Segment Start: Data excerpts

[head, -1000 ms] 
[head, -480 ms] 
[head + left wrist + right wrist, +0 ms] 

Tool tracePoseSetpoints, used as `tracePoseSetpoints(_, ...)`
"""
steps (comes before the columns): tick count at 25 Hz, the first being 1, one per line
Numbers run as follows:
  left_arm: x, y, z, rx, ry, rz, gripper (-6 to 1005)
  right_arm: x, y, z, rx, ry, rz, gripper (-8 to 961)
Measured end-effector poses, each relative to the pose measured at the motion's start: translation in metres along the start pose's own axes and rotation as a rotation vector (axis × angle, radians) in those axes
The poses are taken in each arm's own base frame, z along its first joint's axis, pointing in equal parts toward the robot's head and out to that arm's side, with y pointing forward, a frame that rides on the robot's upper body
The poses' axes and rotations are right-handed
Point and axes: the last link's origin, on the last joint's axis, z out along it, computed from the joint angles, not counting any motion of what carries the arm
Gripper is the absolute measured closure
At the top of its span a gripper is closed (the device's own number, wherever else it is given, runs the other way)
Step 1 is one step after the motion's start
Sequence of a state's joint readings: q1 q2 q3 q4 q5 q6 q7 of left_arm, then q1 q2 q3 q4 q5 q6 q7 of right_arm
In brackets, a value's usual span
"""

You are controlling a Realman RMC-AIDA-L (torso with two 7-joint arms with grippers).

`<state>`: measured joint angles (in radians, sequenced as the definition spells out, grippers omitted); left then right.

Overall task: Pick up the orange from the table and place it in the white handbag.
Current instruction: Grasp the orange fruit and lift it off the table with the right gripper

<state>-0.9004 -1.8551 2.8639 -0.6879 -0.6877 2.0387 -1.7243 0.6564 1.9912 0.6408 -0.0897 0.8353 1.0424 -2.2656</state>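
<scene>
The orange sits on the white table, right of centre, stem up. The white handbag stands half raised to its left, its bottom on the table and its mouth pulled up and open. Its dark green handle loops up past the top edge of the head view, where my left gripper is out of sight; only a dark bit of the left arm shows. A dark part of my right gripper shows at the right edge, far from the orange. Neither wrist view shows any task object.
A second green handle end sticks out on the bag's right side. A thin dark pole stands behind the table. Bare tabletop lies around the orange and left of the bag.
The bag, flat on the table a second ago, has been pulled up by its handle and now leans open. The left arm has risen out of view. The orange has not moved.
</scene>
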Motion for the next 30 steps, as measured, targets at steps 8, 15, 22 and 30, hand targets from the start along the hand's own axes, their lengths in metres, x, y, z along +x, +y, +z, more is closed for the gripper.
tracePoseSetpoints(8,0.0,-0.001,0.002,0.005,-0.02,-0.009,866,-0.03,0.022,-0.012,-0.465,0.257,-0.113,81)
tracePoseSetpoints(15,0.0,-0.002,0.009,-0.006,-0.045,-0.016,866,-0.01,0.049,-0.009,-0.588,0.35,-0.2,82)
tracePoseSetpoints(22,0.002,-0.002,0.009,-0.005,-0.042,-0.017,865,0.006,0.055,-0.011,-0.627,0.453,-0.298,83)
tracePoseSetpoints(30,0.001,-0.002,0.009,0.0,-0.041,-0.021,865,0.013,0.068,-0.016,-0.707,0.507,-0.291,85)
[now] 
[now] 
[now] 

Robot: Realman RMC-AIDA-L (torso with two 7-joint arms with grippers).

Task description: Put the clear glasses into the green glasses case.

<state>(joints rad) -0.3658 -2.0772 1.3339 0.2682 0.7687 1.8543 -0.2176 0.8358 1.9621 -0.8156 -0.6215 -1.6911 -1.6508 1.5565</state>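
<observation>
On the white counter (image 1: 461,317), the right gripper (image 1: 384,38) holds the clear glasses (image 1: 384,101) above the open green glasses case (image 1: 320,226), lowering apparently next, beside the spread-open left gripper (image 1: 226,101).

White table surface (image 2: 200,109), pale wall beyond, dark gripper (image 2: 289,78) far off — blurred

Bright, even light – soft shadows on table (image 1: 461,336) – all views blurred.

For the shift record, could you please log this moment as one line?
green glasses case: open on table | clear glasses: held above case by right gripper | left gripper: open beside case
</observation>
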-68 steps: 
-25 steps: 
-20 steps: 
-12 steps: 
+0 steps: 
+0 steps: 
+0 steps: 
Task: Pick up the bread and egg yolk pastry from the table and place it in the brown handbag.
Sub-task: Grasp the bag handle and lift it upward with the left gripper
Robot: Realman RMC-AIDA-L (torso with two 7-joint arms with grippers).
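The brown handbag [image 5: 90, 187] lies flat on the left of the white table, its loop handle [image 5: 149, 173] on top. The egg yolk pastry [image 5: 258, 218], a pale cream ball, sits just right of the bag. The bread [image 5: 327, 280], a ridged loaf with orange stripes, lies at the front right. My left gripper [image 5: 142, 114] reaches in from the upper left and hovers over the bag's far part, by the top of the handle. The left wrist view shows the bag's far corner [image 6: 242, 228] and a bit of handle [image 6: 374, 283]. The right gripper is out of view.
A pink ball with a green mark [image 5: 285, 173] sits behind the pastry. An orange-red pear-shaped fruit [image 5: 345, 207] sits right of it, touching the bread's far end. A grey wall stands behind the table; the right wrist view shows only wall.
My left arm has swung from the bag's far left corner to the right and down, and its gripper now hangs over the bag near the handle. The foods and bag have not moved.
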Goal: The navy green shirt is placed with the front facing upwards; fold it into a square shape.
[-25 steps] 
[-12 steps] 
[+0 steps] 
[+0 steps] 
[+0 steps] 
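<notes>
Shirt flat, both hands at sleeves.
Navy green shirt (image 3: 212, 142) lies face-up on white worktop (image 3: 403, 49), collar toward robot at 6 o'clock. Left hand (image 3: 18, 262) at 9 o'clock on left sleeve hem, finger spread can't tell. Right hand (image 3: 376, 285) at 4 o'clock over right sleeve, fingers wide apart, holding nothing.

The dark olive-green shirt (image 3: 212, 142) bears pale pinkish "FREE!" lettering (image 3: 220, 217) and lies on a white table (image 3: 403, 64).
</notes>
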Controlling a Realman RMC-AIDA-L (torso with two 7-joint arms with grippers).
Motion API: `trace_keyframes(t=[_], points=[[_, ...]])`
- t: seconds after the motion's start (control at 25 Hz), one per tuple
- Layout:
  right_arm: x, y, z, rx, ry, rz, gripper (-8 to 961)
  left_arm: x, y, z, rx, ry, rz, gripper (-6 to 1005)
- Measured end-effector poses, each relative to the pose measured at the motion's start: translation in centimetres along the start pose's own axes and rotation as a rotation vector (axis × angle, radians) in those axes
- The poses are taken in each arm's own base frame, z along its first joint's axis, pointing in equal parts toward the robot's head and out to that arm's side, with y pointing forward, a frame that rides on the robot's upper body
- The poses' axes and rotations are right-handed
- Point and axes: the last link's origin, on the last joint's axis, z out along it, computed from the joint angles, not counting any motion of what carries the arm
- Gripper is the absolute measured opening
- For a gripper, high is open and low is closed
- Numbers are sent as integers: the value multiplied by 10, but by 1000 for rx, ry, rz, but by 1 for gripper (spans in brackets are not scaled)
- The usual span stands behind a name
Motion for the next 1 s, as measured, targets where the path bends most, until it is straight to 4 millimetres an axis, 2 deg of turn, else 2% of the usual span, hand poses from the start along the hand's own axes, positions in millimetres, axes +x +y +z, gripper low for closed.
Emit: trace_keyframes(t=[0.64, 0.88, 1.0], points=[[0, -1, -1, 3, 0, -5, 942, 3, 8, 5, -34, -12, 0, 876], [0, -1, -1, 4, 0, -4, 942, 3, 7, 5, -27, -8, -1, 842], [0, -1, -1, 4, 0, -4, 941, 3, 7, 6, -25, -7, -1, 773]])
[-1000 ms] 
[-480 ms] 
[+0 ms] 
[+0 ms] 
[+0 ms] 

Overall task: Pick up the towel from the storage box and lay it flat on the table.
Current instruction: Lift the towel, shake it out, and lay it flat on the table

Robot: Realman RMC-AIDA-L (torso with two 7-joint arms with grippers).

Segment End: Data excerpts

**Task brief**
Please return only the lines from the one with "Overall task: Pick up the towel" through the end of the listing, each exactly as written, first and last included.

**Exercise solution**
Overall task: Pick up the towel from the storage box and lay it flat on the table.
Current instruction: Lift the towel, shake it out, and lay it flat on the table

Robot: Realman RMC-AIDA-L (torso with two 7-joint arms with grippers).

The required output has been given.